Israel High Court petition slams Health Ministry on JUUL ban

JUUL Photo: Reuters
JUUL Photo: Reuters

The company is making a series of grave allegations concerning the motives behind the Ministry of Health's decision.

The ban on imports of the JUUL e-cigarette device to Israel has reached the High Court of Justice. JUUL filed a petition today against the decision to ban importing and marketing of its product to Israel. The company is making a series of grave allegations concerning the motives behind the Ministry of Health's decision. Among other things, the petition asserts, "The regulator's policy of operating in the dark according to a hidden agenda, while strengthening the status of the tobacco companies at the expense of an alternative designed to save millions of consumers of harmful tobacco and smoke from the cancerous effects of tobacco consumption, is unacceptable."
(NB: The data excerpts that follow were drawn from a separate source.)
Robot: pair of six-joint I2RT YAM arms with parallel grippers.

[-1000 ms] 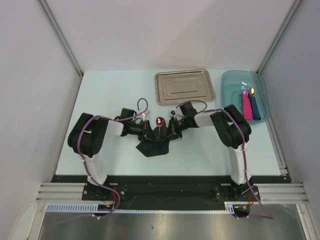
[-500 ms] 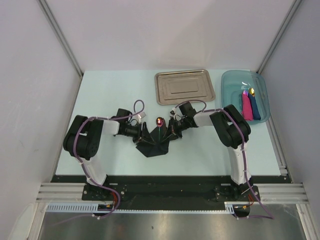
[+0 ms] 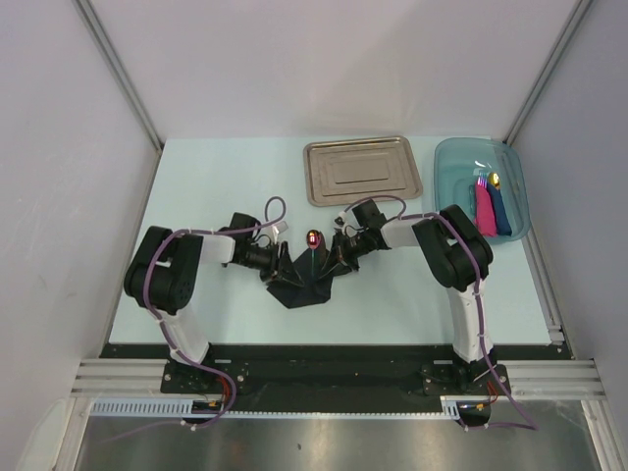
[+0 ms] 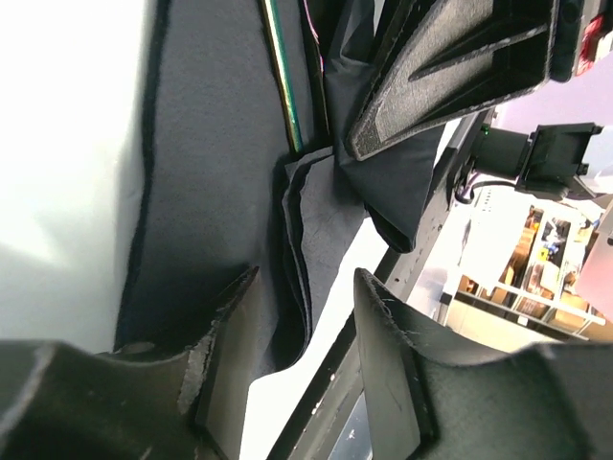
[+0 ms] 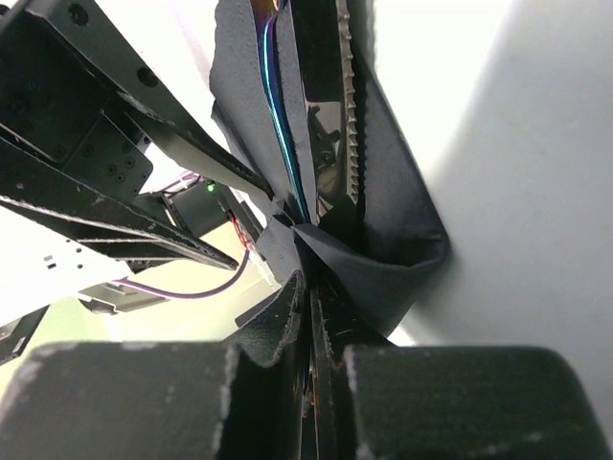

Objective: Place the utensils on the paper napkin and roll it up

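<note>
The black paper napkin [image 3: 299, 282] lies mid-table, folded up around the utensils. The blue-handled utensil's orange-red end [image 3: 313, 238] sticks out at its far side. In the right wrist view the blue handle [image 5: 273, 105] and the dark serrated utensil [image 5: 333, 96] lie side by side in the napkin [image 5: 402, 240]. My right gripper [image 3: 335, 257] [image 5: 311, 321] is shut on the napkin's right fold. My left gripper [image 3: 274, 262] [image 4: 302, 335] is open at the napkin's left side, and the napkin's layered edge [image 4: 299, 220] lies just ahead of its fingertips.
A steel tray [image 3: 363, 173] sits behind the napkin. A teal bin [image 3: 461, 162] at the back right holds a pink roll [image 3: 485, 212] and a dark blue roll [image 3: 500, 212]. Walls stand close on both sides.
My left gripper has drawn back a little to the left, away from the napkin's middle, and its elbow swung left. The right arm has hardly moved.
</note>
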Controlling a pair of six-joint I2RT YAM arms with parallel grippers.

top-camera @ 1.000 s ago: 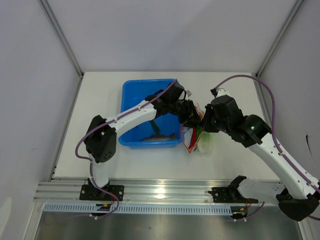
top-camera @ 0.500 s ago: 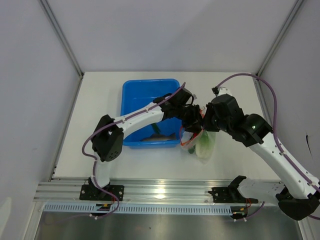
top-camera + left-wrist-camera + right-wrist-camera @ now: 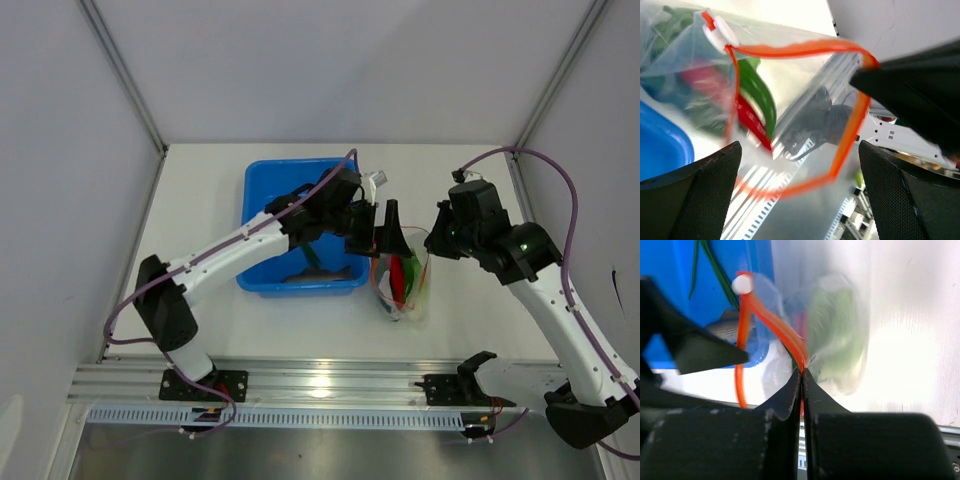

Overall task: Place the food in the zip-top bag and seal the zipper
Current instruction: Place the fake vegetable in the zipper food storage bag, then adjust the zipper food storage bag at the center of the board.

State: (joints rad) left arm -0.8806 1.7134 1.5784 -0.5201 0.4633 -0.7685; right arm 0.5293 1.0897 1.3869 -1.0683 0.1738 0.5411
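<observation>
At the left of the table the blue bin holds at least one more dark green pod, so filling is not done. Over the bin's right edge the left gripper hangs at the mouth of the zip-top bag with its fingers spread wide and nothing between them. The bag stands just right of the bin, and its orange zipper is pulled into an open loop, with the white slider at one end. A red chili and a curved green pod lie inside, and the pale cabbage head shows through the plastic. On the far side, the right gripper has its fingers pressed together on the bag's rim at the zipper, holding the mouth up.

The step in hand looks like fetching the next item. To do it well, the left arm should rise straight out so a finger does not hook the orange strip. The right pinch should hold firm and high, so the loop is wide for the next drop.
</observation>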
The prime minister signed the order prohibiting the import of JUUL cigarettes to Israel at the request of Deputy Minister of Health Yaakov Litzman and as recommended by the ministry's professional staff. According to the ministry's staff, the product, which contains more than 20 milligrams of nicotine per milliliter, constitutes "a grave risk to public health."

In the 60-page petition presented by Adv. Eitan Haezrachy, the petitioners - high-tech company San Francisco-based JUUL Labs and Products, and its subsidiary, JUUL Labs Inc. - argue that the order is improper by any criterion and is aimed selectively and exclusively at companies in the JUUL group and their product, while in effect leaving the door wide open to competitors to sell their similar products and continue doing whatever they like. The petition attacks the Ministry of Health's policy, Prime Minister and Minister of Health Benjamin Netanyahu, and Deputy Minister of Health Yaakov Litzman. The petitioners say that their petition "originated in an unprecedented and unscrupulous campaign of persecution in which the authority is stopping at nothing in trampling the petitioners' basic rights."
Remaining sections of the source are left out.